Obama, The Cold War, Brandenburg Gate

After the American Century

At the end of this month Senator Obama will make a brief trip to Europe. No doubt the purpose of the journey is to bolster his international credentials, by standing in historic places and making historic looking handshakes. During the fall he can casually refer to his "good friends" Gorden and Angela. All outsider candidates do something similar, and apparently it does have some political value to the candidates.

The Germans have become a bit prickly about Obama's giving a speech at the Brandenburg Gate on July 24. Some rather prominent politicians there have said that the young Senator from Illinois did not do anything in particular for Germany during the Cold War. This will likely be true for all future US presidential candidates, however, because time is moving on. A candidate who is 50 in the next election (2012), for example, was born in 1962, and so was under 30 when the Berlin Wall came down. Candidates who were in power during the Cold War are going to disappear. Put another way, the Cold War is fading away, and the Germans might consider how to keep the memory of that confrontation alive. By asking to speak at the Brandenburg Gate, Obama is not only positioning himself in the current campaign, he is also proclaiming a valued historical relationship.

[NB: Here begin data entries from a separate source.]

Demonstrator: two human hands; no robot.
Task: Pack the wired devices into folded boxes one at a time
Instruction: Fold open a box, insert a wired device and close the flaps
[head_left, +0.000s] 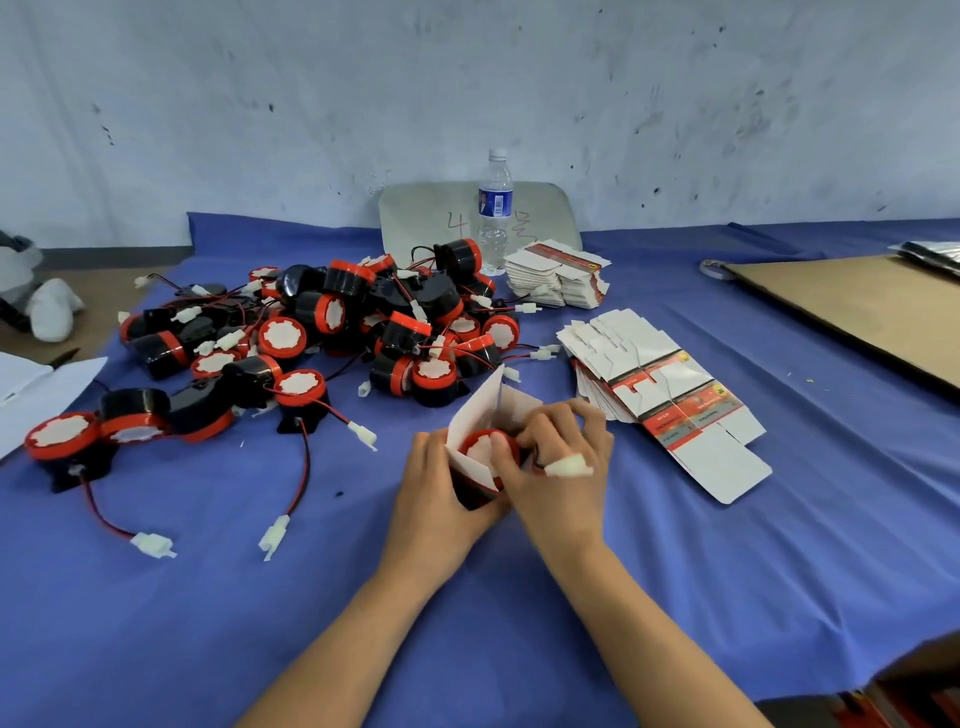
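Note:
A small white folded box (475, 410) stands open at the table's middle, its flaps up. Inside it sits a black-and-red wired device (480, 452) with a white face. My left hand (436, 493) grips the box from the left and below. From the right, my right hand (558, 467) presses its fingers onto the device and holds the white connector (569, 467) of its wire. A heap of several more wired devices (332, 327) lies behind and to the left. Flat unfolded boxes (670, 395) are stacked to the right.
A second stack of flat boxes (558, 275) sits behind, beside a water bottle (494, 213) and a grey board (415, 218) against the wall. A brown cardboard sheet (852, 306) lies far right. White paper (36, 389) covers the left edge. Loose connectors (272, 535) trail over the blue cloth (208, 597).

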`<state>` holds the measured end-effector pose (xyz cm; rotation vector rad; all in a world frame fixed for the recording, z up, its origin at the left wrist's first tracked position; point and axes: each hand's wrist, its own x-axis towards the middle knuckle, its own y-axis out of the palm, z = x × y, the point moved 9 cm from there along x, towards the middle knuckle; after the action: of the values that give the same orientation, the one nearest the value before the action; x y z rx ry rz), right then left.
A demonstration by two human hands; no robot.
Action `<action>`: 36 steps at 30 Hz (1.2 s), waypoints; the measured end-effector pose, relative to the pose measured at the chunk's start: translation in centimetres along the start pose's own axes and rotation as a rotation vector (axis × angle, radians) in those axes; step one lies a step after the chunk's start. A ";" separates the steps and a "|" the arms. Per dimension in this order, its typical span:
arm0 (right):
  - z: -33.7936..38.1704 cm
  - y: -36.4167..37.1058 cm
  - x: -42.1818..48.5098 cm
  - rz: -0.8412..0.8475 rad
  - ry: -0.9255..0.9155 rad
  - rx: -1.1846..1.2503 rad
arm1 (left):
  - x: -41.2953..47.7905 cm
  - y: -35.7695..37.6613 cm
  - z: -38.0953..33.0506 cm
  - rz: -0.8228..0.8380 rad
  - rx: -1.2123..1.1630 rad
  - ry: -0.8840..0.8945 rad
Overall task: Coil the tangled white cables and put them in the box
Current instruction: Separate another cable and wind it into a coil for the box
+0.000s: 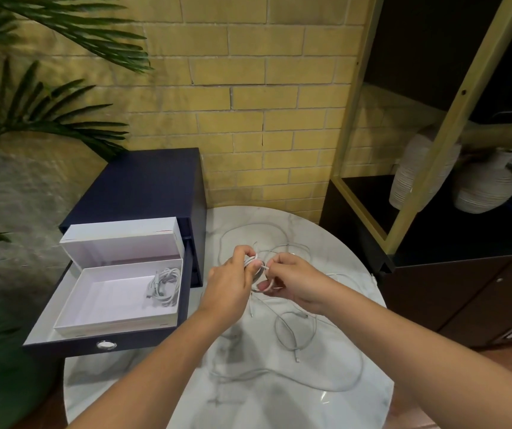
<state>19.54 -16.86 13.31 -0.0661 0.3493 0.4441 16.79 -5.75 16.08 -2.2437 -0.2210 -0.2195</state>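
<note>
On the marble table (pixel 279 404): both hands meet over its middle, and loose white cables (pixel 295 332) trail from there toward twelve, three and five o'clock.
Left hand (pixel 230 281): fingers curled round the upper side of a half-wound coil (pixel 250 261).
Right hand (pixel 295 283): thumb and fingers pinch the same coil from the three o'clock side. A thin strand runs between the two hands.
Coil: held just above the tabletop with its ring roughly upright and facing the person. A short tail hangs from it toward six o'clock.
White box (pixel 115 328): open in a navy drawer (pixel 106 345), at about nine o'clock from the hands and just beside the table edge. Its lid (pixel 121 239) stands propped at its far side.
Stored cable (pixel 163 287): one finished bundle lies in the box's right-hand end; the rest of the floor is bare.
Coming move, as I judge it: finish the wrap, then carry the coil toward nine o'clock. The left hand is nearer the box and suits the drop.
Left to do: several cables remain uncoiled.
Writing: none readable; small red marks on the lid edge are too small to make out.
</note>
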 end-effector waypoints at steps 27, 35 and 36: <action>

It may be that Angela Merkel's origins in former East Germany are inseparable from her reluctance to see Obama stand where Kennedy and Reagan stood before him. But for Obama, who wants Americans to find ways to reunite, to stop being Red States and Blue States, it is hard to think of a better symbol for transcending differences and for the power of dialogue instead of bullets. Merket might find it "odd", to use her word, that Obama speaks there, but what would be a more appropriate place?

The Cold War ended without a shot being fired as the Wall came down. Quite a contrast with the Bush strategy in Iraq. Senator Obama wants to emphasize that he has a different approach to foreign affairs. The German Government refused to support Bush's invasion of Iraq, as did Senator Obama.

Obama appears to be popular among the German people, moreover, and if this event comes off, it might not just look historic, it might become so.